Please repeat, exactly and without pictures, the lines of the entries below that run from the one containing "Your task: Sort" through the one containing "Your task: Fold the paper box".

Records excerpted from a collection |
<<<<
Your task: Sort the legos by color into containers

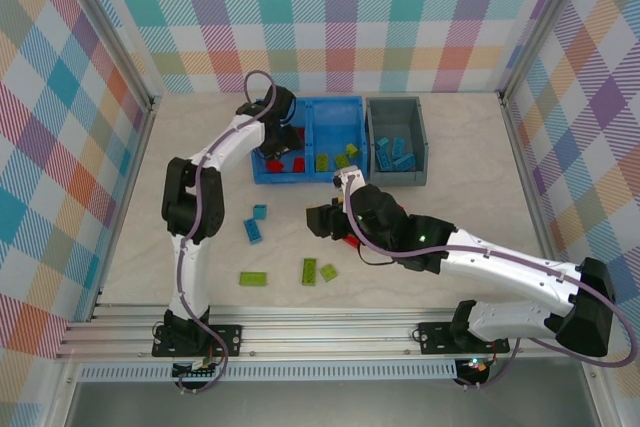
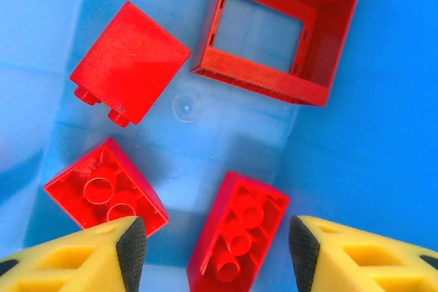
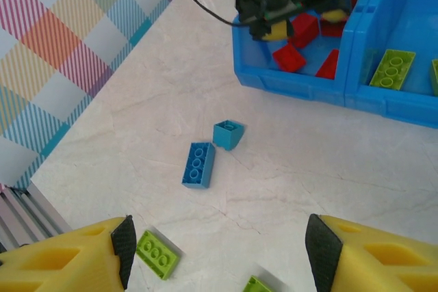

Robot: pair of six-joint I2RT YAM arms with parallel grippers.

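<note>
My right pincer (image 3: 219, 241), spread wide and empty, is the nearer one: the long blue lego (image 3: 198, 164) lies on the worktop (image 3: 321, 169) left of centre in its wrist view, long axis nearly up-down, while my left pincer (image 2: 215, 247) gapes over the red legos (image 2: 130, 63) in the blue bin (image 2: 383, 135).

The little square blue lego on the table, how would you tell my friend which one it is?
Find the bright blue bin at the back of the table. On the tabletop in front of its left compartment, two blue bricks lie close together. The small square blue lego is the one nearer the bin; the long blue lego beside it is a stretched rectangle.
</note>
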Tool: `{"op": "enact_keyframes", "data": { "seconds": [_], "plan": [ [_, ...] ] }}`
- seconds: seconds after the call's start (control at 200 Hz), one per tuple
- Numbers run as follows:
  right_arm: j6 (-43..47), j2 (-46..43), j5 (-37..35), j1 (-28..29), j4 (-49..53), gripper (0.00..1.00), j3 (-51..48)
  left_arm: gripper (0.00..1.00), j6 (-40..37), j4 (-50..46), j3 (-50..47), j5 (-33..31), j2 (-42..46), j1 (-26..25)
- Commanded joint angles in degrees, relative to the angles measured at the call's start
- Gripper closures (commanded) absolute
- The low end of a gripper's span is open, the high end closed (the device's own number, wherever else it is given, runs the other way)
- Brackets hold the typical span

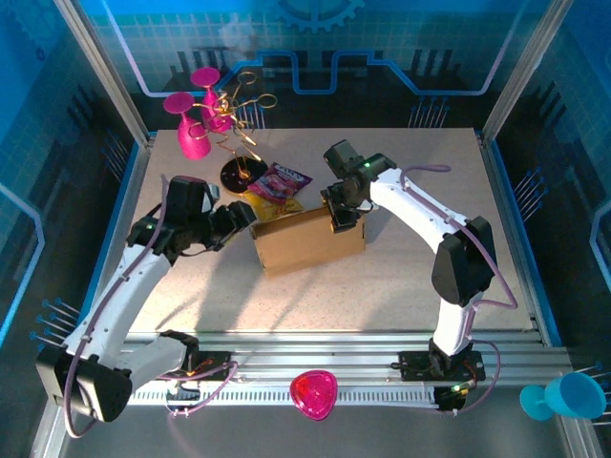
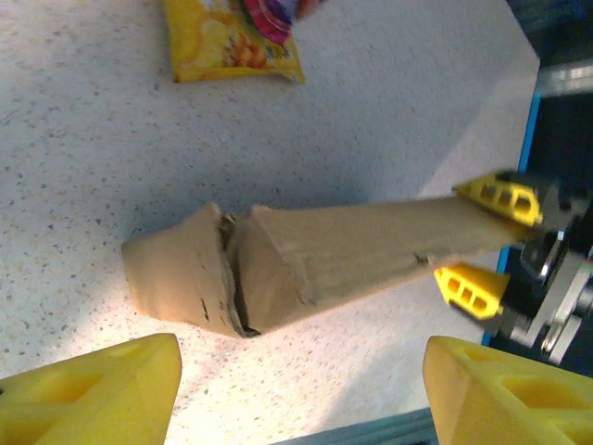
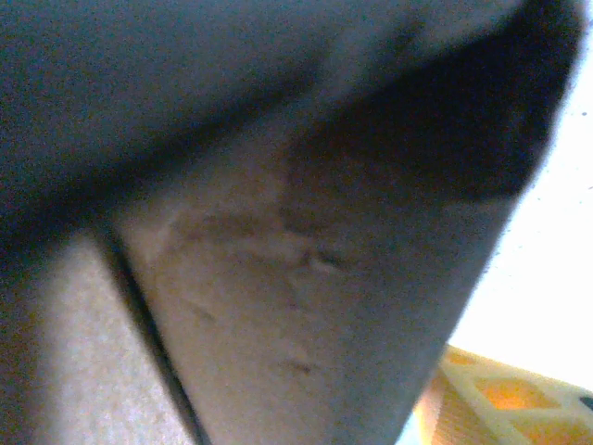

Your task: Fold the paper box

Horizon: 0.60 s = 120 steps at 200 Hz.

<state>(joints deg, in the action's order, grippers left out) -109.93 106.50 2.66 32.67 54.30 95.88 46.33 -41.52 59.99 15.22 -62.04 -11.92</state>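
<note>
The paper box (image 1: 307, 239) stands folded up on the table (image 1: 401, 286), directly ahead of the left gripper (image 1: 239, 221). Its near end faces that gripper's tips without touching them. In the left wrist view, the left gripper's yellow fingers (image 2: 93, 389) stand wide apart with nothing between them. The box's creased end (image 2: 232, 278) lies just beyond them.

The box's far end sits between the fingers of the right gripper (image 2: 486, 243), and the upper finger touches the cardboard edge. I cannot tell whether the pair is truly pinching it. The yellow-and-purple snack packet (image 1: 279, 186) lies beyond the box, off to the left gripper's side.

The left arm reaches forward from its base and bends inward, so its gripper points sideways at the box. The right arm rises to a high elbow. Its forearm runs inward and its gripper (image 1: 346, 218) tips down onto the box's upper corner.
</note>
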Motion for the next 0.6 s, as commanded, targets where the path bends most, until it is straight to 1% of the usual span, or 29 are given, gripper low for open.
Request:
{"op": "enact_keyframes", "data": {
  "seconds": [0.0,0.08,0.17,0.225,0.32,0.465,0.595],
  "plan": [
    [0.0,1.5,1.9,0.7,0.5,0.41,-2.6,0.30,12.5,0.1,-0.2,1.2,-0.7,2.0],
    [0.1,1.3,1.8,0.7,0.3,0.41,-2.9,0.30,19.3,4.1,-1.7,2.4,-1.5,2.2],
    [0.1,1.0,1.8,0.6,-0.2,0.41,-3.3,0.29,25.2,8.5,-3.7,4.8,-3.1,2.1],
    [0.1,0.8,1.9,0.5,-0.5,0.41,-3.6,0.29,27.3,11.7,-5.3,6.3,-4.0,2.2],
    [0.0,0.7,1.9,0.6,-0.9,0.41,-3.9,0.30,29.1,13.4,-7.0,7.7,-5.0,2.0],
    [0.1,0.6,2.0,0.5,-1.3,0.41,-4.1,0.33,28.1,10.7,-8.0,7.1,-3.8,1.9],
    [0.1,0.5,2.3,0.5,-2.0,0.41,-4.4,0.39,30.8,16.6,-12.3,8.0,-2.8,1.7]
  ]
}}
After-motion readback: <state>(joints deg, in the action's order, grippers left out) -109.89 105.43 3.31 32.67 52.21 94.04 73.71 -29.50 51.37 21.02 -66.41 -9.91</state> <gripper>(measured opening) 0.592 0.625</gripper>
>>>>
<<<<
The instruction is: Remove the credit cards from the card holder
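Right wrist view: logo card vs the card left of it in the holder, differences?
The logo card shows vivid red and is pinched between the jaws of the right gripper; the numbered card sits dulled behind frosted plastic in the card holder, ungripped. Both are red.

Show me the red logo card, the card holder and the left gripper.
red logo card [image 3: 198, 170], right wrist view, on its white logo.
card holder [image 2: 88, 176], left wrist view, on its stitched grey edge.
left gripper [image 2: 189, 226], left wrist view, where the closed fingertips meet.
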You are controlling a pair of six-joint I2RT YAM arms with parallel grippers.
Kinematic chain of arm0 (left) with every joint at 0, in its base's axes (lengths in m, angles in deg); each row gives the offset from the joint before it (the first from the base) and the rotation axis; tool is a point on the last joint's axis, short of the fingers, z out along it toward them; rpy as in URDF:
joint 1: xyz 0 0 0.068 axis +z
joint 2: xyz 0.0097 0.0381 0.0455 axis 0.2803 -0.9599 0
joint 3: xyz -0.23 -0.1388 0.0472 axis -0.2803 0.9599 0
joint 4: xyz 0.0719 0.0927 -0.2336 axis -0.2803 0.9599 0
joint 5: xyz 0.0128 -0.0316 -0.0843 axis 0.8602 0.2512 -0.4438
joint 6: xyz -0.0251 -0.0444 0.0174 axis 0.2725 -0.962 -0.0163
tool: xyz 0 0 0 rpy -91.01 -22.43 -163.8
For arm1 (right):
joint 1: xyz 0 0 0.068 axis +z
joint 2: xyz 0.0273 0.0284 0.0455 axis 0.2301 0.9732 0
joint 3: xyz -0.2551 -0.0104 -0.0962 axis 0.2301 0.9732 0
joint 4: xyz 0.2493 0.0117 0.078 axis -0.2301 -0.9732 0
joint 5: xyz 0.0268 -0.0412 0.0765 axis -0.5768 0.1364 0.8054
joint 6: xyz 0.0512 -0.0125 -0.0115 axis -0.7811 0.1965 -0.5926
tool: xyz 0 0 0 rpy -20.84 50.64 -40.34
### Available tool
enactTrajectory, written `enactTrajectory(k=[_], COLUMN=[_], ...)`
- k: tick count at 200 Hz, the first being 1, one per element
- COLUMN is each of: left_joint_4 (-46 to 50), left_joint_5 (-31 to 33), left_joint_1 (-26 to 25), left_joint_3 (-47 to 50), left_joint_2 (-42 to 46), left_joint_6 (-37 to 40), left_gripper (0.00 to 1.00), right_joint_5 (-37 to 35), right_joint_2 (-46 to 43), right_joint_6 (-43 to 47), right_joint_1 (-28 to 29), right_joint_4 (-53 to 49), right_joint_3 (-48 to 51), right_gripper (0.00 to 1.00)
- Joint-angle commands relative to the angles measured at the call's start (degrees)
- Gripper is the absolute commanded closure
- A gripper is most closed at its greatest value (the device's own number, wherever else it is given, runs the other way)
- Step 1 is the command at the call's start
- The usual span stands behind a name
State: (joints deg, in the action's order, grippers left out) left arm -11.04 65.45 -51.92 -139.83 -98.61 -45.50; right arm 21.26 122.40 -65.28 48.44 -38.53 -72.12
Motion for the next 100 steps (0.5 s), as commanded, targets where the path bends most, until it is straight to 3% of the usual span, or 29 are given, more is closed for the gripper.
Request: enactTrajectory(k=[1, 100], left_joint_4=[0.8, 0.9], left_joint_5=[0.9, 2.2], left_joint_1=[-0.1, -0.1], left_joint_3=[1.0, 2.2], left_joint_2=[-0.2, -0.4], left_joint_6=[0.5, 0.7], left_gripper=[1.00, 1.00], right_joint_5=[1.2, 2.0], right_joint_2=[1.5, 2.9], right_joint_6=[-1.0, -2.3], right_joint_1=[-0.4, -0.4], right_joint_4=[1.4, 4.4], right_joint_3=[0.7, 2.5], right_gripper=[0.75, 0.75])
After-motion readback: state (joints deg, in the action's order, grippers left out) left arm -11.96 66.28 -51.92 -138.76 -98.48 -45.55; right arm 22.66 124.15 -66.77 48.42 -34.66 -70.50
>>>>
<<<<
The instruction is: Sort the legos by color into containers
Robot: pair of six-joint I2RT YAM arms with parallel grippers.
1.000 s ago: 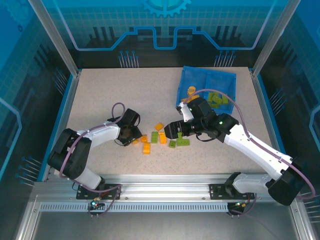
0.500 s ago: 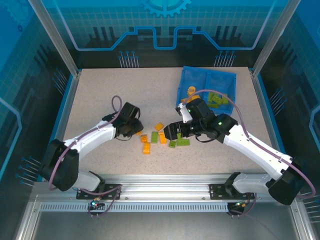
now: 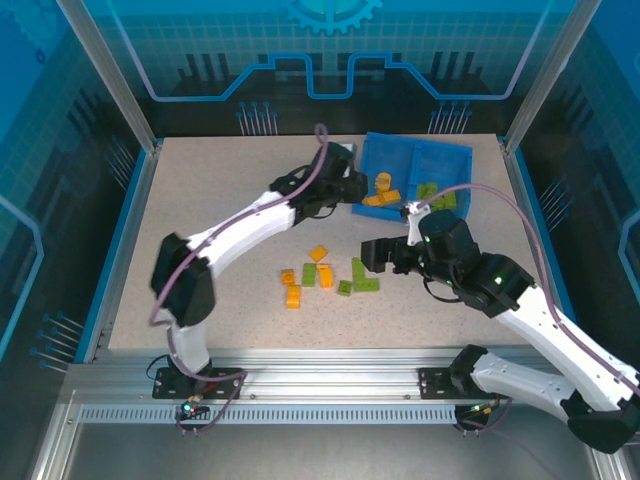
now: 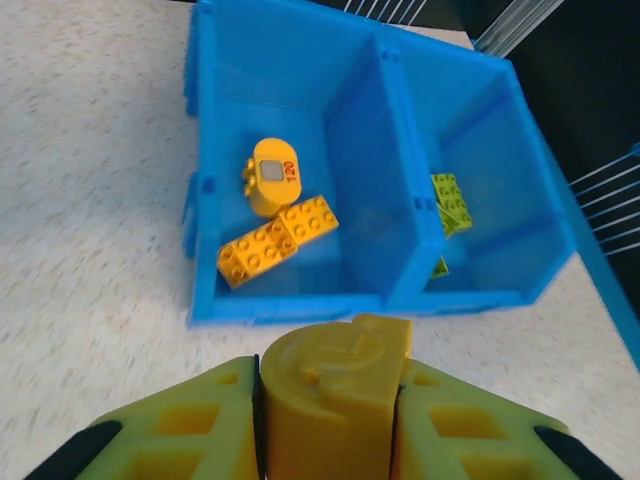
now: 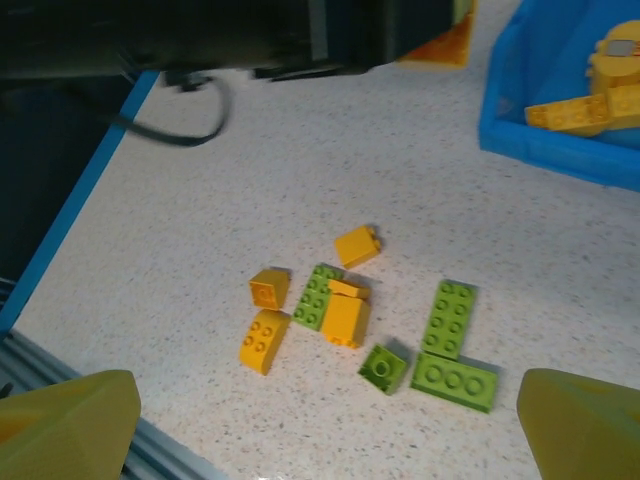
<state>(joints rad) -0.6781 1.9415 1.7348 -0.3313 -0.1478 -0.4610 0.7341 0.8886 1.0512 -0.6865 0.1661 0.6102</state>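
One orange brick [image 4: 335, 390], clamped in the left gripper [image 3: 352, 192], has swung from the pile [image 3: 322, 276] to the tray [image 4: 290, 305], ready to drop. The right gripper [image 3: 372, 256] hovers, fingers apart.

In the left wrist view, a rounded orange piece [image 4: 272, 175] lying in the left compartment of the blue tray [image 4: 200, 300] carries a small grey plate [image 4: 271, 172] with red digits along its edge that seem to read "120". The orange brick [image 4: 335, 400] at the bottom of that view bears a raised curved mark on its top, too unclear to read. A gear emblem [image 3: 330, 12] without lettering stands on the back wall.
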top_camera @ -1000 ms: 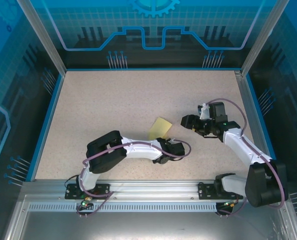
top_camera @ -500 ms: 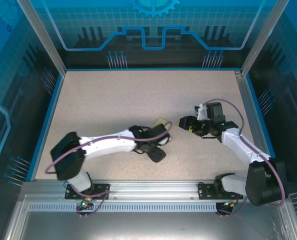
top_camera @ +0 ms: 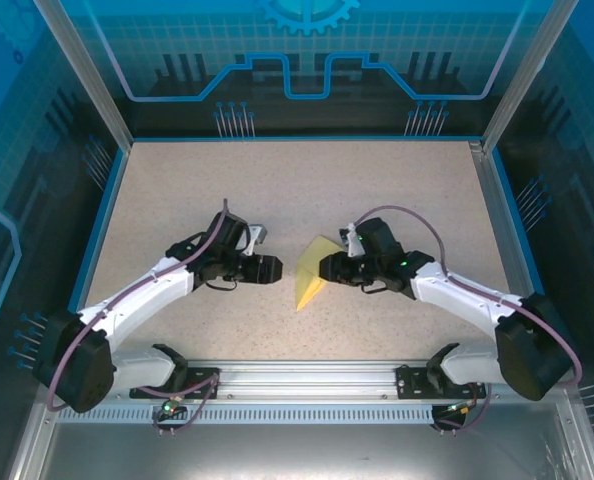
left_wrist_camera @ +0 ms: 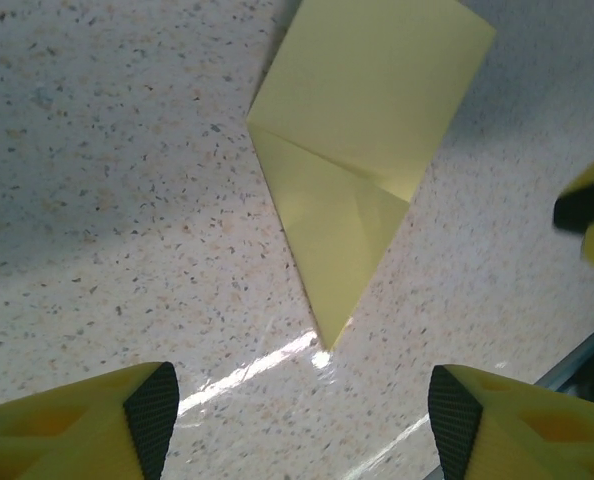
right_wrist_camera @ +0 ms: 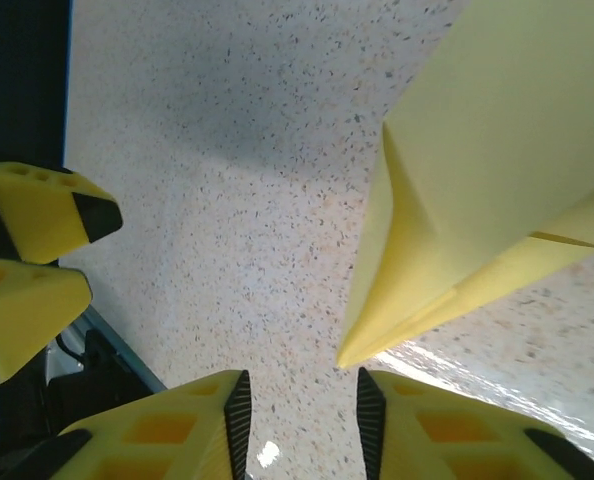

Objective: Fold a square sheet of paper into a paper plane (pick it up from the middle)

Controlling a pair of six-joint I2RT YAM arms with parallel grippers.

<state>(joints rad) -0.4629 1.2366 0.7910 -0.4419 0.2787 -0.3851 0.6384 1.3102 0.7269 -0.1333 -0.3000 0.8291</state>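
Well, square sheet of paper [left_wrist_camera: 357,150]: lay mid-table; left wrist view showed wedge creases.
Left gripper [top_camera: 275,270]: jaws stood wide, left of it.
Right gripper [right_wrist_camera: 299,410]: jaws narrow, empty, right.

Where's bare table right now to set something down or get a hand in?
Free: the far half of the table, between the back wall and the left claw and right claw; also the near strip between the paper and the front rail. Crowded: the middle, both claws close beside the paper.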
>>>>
Result of the exercise |
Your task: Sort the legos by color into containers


Robot: pair of six-joint I2RT YAM arms with parallel grippers.

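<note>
My right pincer (image 3: 219, 241), spread wide and empty, is the nearer one: the long blue lego (image 3: 198, 164) lies on the worktop (image 3: 321, 169) left of centre in its wrist view, long axis nearly up-down, while my left pincer (image 2: 215, 247) gapes over the red legos (image 2: 130, 63) in the blue bin (image 2: 383, 135).

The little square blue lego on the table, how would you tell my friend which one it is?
Find the bright blue bin at the back of the table. On the tabletop in front of its left compartment, two blue bricks lie close together. The small square blue lego is the one nearer the bin; the long blue lego beside it is a stretched rectangle.
</note>
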Tool: `{"op": "enact_keyframes", "data": { "seconds": [_], "plan": [ [_, ...] ] }}`
- seconds: seconds after the call's start (control at 200 Hz), one per tuple
- Numbers run as follows:
  right_arm: j6 (-43..47), j2 (-46..43), j5 (-37..35), j1 (-28..29), j4 (-49..53), gripper (0.00..1.00), j3 (-51..48)
  left_arm: gripper (0.00..1.00), j6 (-40..37), j4 (-50..46), j3 (-50..47), j5 (-33..31), j2 (-42..46), j1 (-26..25)
- Commanded joint angles in degrees, relative to the angles measured at the call's start
- Gripper closures (commanded) absolute
- The low end of a gripper's span is open, the high end closed (the device's own number, wherever else it is given, runs the other way)
- Brackets hold the typical span


Your task: Fold the paper box

The exercise requires no further work.